**Description of the task:** Going down the data below, set down exactly the line with "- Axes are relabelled" and each line after it through the line with "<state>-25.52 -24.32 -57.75"; no other lines.

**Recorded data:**
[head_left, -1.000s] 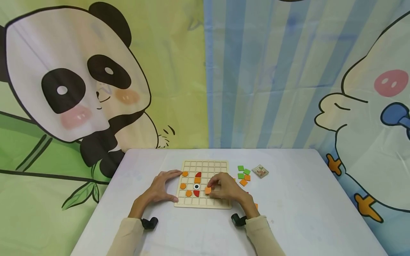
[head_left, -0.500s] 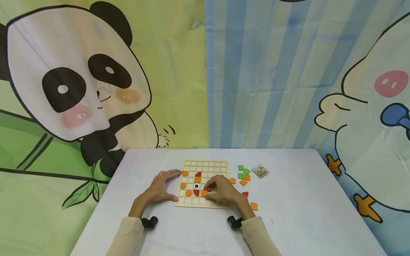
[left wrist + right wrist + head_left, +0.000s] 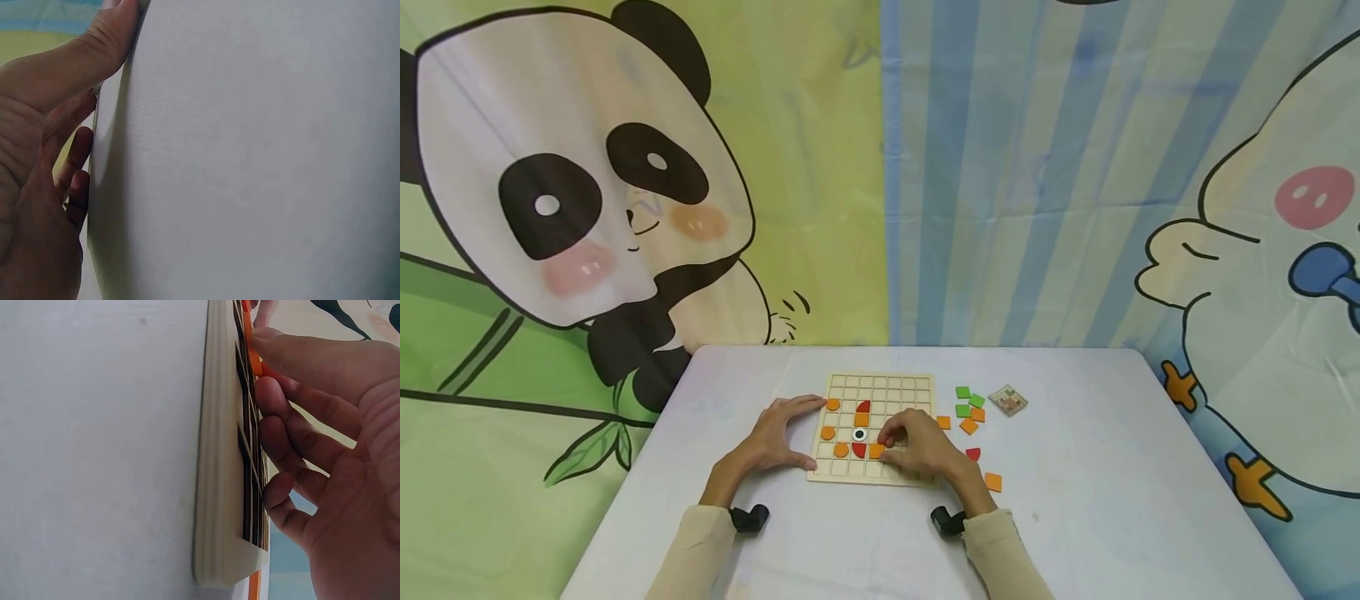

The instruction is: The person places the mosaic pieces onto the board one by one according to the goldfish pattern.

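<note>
A wooden grid board (image 3: 917,385) lies on the white table. Fingertips and thumb of my left hand (image 3: 769,437) touch its left edge, spread wide apart. My right hand (image 3: 928,446) pinches an orange square tile (image 3: 876,451) between thumb and fingers, at a cell beside a lower red quarter-round tile (image 3: 858,450). In the right wrist view the thumb meets the orange tile's (image 3: 254,353) edge. Above that red tile sit a white disc with a black dot (image 3: 859,434), another orange square (image 3: 861,420) and an upper red quarter-round (image 3: 863,407). Several orange discs (image 3: 827,433) stand at the board's left.
Right of the board lie loose green squares (image 3: 962,392), several orange squares (image 3: 968,427) and a red quarter-round tile (image 3: 973,454). Beyond them is a small patterned card (image 3: 1008,400). Printed cloth (image 3: 820,167) hangs behind the table (image 3: 1075,500).
My right hand has moved left and slightly down with the orange square tile, bringing it beside the lower red tile; it has since hardly moved. The left hand has stayed put.
</note>
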`<state>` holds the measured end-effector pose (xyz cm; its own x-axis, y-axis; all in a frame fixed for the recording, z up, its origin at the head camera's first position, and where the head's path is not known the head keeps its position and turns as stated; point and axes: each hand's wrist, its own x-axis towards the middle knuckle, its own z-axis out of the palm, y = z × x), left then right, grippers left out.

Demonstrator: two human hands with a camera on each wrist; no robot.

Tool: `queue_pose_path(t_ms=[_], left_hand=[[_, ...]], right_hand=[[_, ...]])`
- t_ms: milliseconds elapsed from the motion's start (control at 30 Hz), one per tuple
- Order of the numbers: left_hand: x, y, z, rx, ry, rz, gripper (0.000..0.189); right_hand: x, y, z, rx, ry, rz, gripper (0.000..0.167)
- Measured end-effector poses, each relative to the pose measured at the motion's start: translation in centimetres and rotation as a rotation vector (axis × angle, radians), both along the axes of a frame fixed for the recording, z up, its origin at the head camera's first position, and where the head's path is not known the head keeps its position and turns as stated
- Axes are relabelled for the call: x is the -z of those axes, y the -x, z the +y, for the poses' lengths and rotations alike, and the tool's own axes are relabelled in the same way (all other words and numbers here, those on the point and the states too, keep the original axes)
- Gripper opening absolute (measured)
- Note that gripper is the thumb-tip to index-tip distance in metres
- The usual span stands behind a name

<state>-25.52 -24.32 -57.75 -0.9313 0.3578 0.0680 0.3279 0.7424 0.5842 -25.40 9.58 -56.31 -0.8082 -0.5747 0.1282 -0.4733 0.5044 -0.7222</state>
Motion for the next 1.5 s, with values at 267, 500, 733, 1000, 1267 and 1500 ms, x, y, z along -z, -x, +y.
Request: queue_pose_path(t_ms=[267, 500, 733, 1000, 1267, 1500], left_hand=[[-0.2, 0.1, 0.1, 0.007, 0.003, -0.008, 0.115], [-0.2, 0.0, 0.1, -0.001, 0.009, -0.015, 0.115], [0.1, 0.2, 0.0, -0.001, 0.003, -0.013, 0.116], [-0.3, -0.1, -0.1, 0.002, 0.0, -0.005, 0.116], [-0.2, -0.1, 0.1, 0.016, -0.008, -0.006, 0.115], [-0.2, -0.2, 0.0, 0.015, -0.004, -0.002, 0.115]], right_hand=[[-0.4, -0.1, -0.6, 0.012, -0.019, 0.03, 0.012], [-0.5, -0.2, -0.9, 0.021, -0.038, 0.015, 0.012], [-2.3, -0.5, 1.3, 0.028, 0.003, -0.014, 0.022], [-3.3, -1.4, 7.6, 0.17, -0.071, -0.011, 0.032], [-3.4, -3.4, 13.2, 0.348, -0.252, -0.093, 0.038], [-2.9, -5.2, 16.1, 0.321, -0.261, -0.139, 0.043]])
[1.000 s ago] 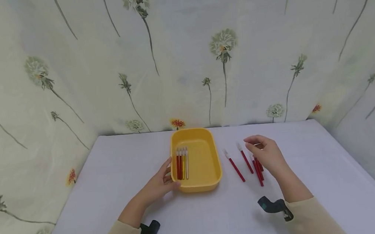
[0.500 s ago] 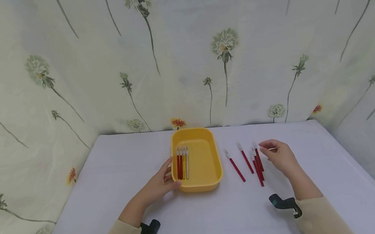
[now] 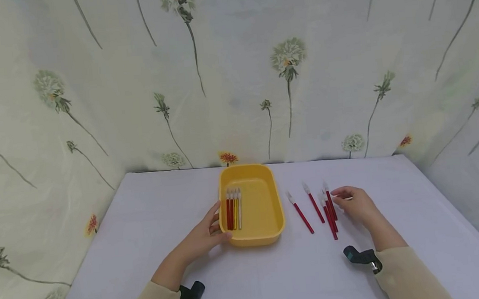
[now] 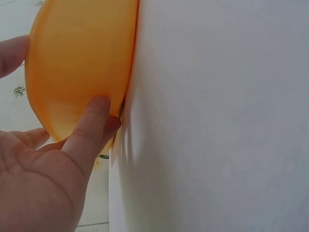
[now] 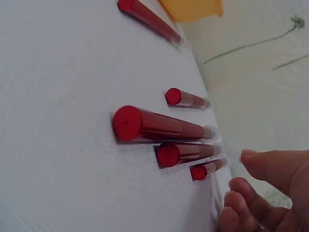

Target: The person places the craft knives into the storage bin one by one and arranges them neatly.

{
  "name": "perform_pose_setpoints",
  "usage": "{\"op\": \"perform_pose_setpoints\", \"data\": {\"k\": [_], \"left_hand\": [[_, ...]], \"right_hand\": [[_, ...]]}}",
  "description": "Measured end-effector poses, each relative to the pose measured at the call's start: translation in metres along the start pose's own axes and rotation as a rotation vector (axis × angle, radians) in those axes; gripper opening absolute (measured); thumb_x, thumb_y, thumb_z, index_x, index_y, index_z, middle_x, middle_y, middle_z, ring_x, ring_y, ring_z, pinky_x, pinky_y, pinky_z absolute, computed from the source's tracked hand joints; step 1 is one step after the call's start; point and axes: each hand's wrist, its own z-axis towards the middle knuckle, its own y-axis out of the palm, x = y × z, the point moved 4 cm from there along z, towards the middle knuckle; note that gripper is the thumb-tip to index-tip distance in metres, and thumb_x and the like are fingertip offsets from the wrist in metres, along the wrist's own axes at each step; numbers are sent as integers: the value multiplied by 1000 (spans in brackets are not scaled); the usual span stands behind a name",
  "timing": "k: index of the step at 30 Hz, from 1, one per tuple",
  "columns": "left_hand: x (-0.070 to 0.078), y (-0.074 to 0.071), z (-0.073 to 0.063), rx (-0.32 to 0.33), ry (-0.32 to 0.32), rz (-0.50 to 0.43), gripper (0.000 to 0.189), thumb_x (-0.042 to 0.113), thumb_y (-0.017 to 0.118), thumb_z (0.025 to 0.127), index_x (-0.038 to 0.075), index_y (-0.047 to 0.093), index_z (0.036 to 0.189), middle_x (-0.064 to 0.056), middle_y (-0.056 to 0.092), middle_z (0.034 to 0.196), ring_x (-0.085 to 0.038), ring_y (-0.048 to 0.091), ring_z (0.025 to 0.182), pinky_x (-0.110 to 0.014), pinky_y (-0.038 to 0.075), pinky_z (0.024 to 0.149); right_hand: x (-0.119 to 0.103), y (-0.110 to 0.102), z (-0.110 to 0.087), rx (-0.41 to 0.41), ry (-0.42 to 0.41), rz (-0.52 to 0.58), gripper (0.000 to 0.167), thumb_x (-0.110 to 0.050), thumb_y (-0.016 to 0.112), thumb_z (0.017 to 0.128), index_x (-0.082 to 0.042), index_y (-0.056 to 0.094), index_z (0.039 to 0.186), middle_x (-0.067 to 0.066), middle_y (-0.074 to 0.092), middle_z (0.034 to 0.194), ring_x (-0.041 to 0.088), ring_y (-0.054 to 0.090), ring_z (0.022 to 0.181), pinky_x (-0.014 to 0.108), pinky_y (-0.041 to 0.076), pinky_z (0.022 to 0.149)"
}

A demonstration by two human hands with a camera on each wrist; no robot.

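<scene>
Right of the yellow tray [image 3: 262, 214] lie five red pens [image 3: 316, 208], the right hand [image 3: 354, 203] just beside them — thumb and fingertips apart. At the tray's left, the left hand [image 3: 207, 231] grips its near corner; inside lies a pen row [image 3: 232, 214].

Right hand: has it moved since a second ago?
Yes. Against the red pens, the right hand has shifted right in the head view: it covered some before; now it's at their right.
</scene>
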Motion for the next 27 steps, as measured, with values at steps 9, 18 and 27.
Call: {"op": "perform_pose_setpoints", "data": {"k": [9,18,27], "left_hand": [[0,0,0,-1,-13,-6,97,33,77,90,26,12,162,-13,34,158,-30,46,138,-51,37,113],[1,-1,0,9,-11,27,98,35,76,90,27,11,162,-12,34,158,-29,46,138,-51,37,112],[0,0,0,11,-13,10,98,32,77,90,28,12,162,-12,34,158,-29,46,138,-51,37,112]], "right_hand": [[5,4,5,-16,0,-35,29,-18,62,100,0,63,122,25,61,118,31,59,96,35,52,74],[1,5,9,-15,9,-62,24,-16,64,99,-1,64,117,23,63,111,32,57,94,37,49,74],[0,5,10,-39,-3,-50,23,-13,65,97,-1,65,117,23,65,111,32,58,95,38,49,77]]}}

**Reply to the exercise:**
- Axes are relabelled for the call: x is the -z of those axes, y the -x, z the +y, for the poses' lengths and rotations alike, and the tool's own axes are relabelled in the same way (all other words and numbers here, those on the point and the states too, keep the original axes)
- Gripper opening absolute (measured)
- Note that gripper is the thumb-tip to index-tip distance in metres
- The usual span stands behind a name

<state>-25.52 -24.32 -57.75 -0.9313 0.3578 0.0680 0.3279 0.7424 0.5842 -25.40 9.58 -56.31 -0.8082 -0.5747 0.1282 -0.4733 0.5044 -0.7222</state>

With that, the exercise is done.